This is all just some small effort based on the javascript equivalent of introspection (you can loop over object property string names, then access a property by string name).

I still think you won't get CC mode info, but this is more than I knew was available before!


----------



## Allanon (Nov 2, 2005)

davidblackledge said:


> This OIPF (what would that stand for?) stuff looks like maybe an internal use factory for creating relevant objects, but maybe it's meant for direct use?

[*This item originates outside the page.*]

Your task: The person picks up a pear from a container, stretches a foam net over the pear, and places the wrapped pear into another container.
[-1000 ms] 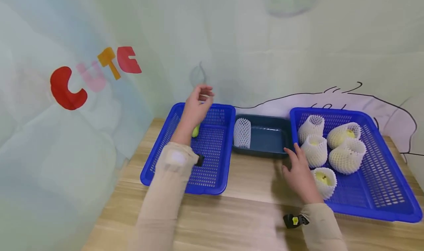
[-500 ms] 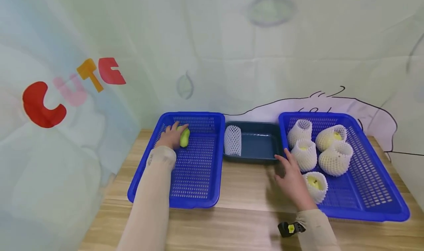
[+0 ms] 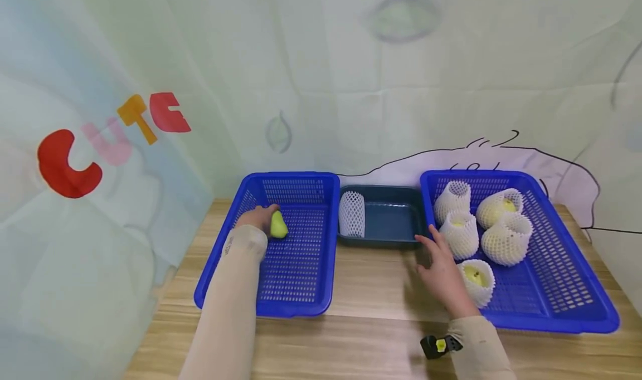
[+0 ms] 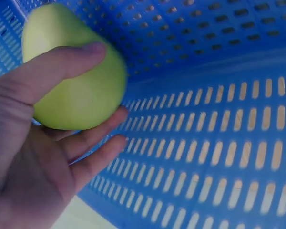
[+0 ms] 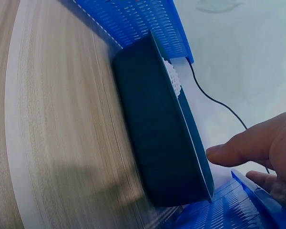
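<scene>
In the blue basket (image 3: 301, 274) on the left, my left hand (image 3: 254, 218) grips a yellow-green pear (image 3: 278, 225). The left wrist view shows its thumb laid across the pear (image 4: 83, 98) and fingers curled beneath it. My right hand (image 3: 443, 277) is at the gap between the dark green tray (image 3: 393, 221) and the right basket. Its fingers are spread and hold nothing; the thumb (image 5: 229, 151) lies near the tray's rim in the right wrist view. An unfilled white foam net sleeve (image 3: 352, 214) lies at the left end of the tray.
The right blue basket (image 3: 534, 299) holds several pears in foam nets (image 3: 460, 236), grouped towards its left side. All containers stand in a row on a wooden table (image 3: 371, 291), with a printed cloth (image 3: 341, 101) hanging behind them.
My left hand has come down from above the left basket and taken hold of the pear, which has shifted slightly nearer. The right hand has stayed about where it was. The head view has shifted.
</scene>
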The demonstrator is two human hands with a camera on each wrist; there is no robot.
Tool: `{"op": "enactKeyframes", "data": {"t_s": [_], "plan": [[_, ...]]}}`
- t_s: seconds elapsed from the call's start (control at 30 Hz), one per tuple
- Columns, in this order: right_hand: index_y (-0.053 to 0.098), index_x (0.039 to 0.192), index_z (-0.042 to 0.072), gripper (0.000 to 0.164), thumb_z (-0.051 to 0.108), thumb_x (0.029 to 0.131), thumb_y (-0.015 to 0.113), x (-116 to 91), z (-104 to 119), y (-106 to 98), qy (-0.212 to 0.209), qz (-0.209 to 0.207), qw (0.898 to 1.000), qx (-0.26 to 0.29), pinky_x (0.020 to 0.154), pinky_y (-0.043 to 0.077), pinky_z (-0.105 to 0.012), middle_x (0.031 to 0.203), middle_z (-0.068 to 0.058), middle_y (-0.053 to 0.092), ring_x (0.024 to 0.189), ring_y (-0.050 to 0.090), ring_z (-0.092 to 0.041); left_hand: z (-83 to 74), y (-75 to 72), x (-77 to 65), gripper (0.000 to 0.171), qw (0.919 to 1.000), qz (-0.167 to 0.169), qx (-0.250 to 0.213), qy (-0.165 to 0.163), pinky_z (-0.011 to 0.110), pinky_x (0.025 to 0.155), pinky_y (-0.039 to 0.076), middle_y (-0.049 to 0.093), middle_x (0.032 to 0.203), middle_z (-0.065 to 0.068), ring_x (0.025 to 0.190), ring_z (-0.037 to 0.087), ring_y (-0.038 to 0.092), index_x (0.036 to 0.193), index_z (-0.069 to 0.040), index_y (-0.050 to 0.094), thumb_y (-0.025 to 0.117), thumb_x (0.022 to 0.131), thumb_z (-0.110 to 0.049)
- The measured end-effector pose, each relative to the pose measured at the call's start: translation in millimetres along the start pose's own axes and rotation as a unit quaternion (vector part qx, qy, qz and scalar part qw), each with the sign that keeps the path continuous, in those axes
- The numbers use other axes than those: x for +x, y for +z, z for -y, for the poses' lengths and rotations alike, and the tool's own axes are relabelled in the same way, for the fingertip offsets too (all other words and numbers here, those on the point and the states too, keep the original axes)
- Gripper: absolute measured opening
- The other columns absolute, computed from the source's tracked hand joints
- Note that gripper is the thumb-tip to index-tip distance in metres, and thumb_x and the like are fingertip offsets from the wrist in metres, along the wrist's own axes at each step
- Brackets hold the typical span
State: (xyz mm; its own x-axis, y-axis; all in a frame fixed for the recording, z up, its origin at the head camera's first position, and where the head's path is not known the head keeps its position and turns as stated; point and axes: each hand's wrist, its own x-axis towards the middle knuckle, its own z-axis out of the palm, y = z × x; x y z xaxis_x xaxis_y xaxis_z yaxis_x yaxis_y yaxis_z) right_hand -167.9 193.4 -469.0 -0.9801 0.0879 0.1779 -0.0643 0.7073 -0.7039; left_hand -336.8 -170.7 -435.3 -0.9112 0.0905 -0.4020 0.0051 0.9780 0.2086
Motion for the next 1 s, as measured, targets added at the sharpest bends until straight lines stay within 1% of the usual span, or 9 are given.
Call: {"op": "enactKeyframes", "data": {"t_s": [0.1, 0.17, 0.27, 0.33, 0.47, 0.57, 0.63, 0.73, 1.0], "plan": [[0.051, 0.126, -0.003, 0.058, -0.012, 0.071, 0.066, 0, 1, 1, 0.002, 0.005, 1.0, 0.006, 0.1, 0.029, -0.056, 0.146, -0.024, 0.022, 0.132, 0.019, -0.043, -2.7, 0.1, -3.3, 0.074, 0.9999, -0.001, 0.01, 0.002, 0.053, 0.099, 0.033, 0.044, 0.135, 0.021, 0.12, 0.039, 0.043, 0.143, -0.021, 0.034, 0.064, 0.08, 0.002], [0.051, 0.126, -0.003, 0.058, -0.012, 0.071, 0.066, -1, 1, 1, 0.006, 0.007, 1.0, 0.008, 0.101, 0.028, -0.056, 0.147, -0.023, 0.021, 0.132, 0.019, -0.043, -3.7, -0.9, -1.9, 0.076, 0.9997, 0.007, 0.021, 0.008, 0.053, 0.097, 0.036, 0.045, 0.133, 0.02, 0.117, 0.037, 0.045, 0.142, -0.018, 0.036, 0.069, 0.076, -0.001], [0.05, 0.126, -0.003, 0.058, -0.011, 0.071, 0.066, -1, 2, 1, 0.01, 0.009, 1.0, 0.009, 0.101, 0.028, -0.056, 0.147, -0.023, 0.021, 0.133, 0.019, -0.043, -3.5, -4.1, 4.3, 0.083, 0.9981, 0.012, 0.05, 0.035, 0.053, 0.093, 0.038, 0.045, 0.131, 0.021, 0.115, 0.038, 0.046, 0.141, -0.012, 0.035, 0.076, 0.069, -0.006], [0.05, 0.126, -0.004, 0.057, -0.011, 0.072, 0.065, -1, 1, 1, 0.012, 0.009, 1.0, 0.009, 0.101, 0.028, -0.055, 0.147, -0.023, 0.021, 0.133, 0.019, -0.043, -3.3, -6.5, 8.5, 0.084, 0.9978, 0.014, 0.042, 0.049, 0.055, 0.092, 0.039, 0.04, 0.131, 0.023, 0.116, 0.038, 0.044, 0.14, -0.008, 0.035, 0.078, 0.068, -0.013], [0.05, 0.126, -0.005, 0.056, -0.011, 0.072, 0.065, 0, 1, -1, 0.013, 0.008, 1.0, 0.009, 0.101, 0.028, -0.055, 0.147, -0.022, 0.021, 0.133, 0.02, -0.042, -9.5, -11.1, 15.4, 0.081, 0.993, -0.012, -0.025, 0.115, 0.05, 0.09, 0.04, 0.036, 0.126, 0.023, 0.111, 0.037, 0.041, 0.133, 0.0, 0.04, 0.079, 0.067, -0.026], [0.05, 0.126, -0.006, 0.056, -0.011, 0.072, 0.065, 0, 1, -3, 0.011, 0.005, 1.0, 0.012, 0.102, 0.027, -0.055, 0.147, -0.022, 0.021, 0.132, 0.02, -0.043, -24.2, -14.9, 12.5, 0.078, 0.9768, -0.026, -0.108, 0.183, 0.046, 0.09, 0.04, 0.037, 0.121, 0.021, 0.106, 0.033, 0.041, 0.129, 0.005, 0.043, 0.078, 0.067, -0.027], [0.05, 0.125, -0.007, 0.056, -0.011, 0.072, 0.065, 0, 1, -4, 0.008, 0.003, 1.0, 0.013, 0.102, 0.027, -0.054, 0.147, -0.023, 0.022, 0.132, 0.02, -0.043, -37.1, -17.9, 6.3, 0.078, 0.9646, -0.027, -0.158, 0.21, 0.044, 0.09, 0.04, 0.037, 0.123, 0.02, 0.105, 0.032, 0.043, 0.131, 0.004, 0.041, 0.078, 0.069, -0.026], [0.049, 0.126, -0.008, 0.055, -0.011, 0.073, 0.064, 0, 1, -4, 0.008, 0.006, 1.0, 0.014, 0.102, 0.027, -0.055, 0.147, -0.023, 0.021, 0.132, 0.02, -0.043, -55.9, -21.3, -5.8, 0.082, 0.9534, -0.029, -0.199, 0.225, 0.044, 0.092, 0.039, 0.037, 0.128, 0.019, 0.108, 0.03, 0.043, 0.137, 0.001, 0.035, 0.077, 0.072, -0.025], [0.045, 0.128, -0.01, 0.057, -0.009, 0.074, 0.064, 1, 1, -5, 0.018, 0.016, 0.999, 0.024, 0.104, 0.025, -0.053, 0.148, -0.023, 0.02, 0.133, 0.018, -0.042, -86.6, -22.1, -38.5, 0.077, 0.9404, -0.072, -0.258, 0.21, 0.043, 0.09, 0.042, 0.045, 0.128, 0.017, 0.109, 0.03, 0.047, 0.137, -0.008, 0.034, 0.075, 0.076, -0.028]]}}
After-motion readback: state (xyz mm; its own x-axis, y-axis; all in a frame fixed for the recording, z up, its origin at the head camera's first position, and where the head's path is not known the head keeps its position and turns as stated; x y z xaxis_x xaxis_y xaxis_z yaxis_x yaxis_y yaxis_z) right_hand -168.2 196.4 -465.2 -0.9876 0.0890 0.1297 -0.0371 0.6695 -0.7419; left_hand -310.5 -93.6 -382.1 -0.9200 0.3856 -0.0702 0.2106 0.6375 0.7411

Did a google search for *oipfObjectFactory *and found this:
OIPF - Release 2 Specification - Volume 5, Declarative Application Environment, V2.3

Some of the methods are mentioned in the spec.


----------



## Allanon (Nov 2, 2005)

Also check this out:

Play TiVo library sound on KEY press of Remote control

Get TiVo STB Box details using TiVo library functions

Debugging TiVo application using Opera Dragonfly


----------



## Dan203 (Apr 17, 2000)

You could also use some sort of proxy software on a PC to access the mind/RPC interface. (Like kmttg does)


----------



## davidblackledge (Sep 9, 2008)

Dan203 said:


> You could also use some sort of proxy software on a PC to access the mind/RPC interface. (Like kmttg does)


Oddly enough, even that won't give you CC system status, as I recall.

I believe the remote apps that perform CC toggle just assume a starting state and track how many times you pressed it when toggling.


----------



## Allanon (Nov 2, 2005)

Riley Newson said:


> Any idea on debugging HTML5 app directly on TiVo box?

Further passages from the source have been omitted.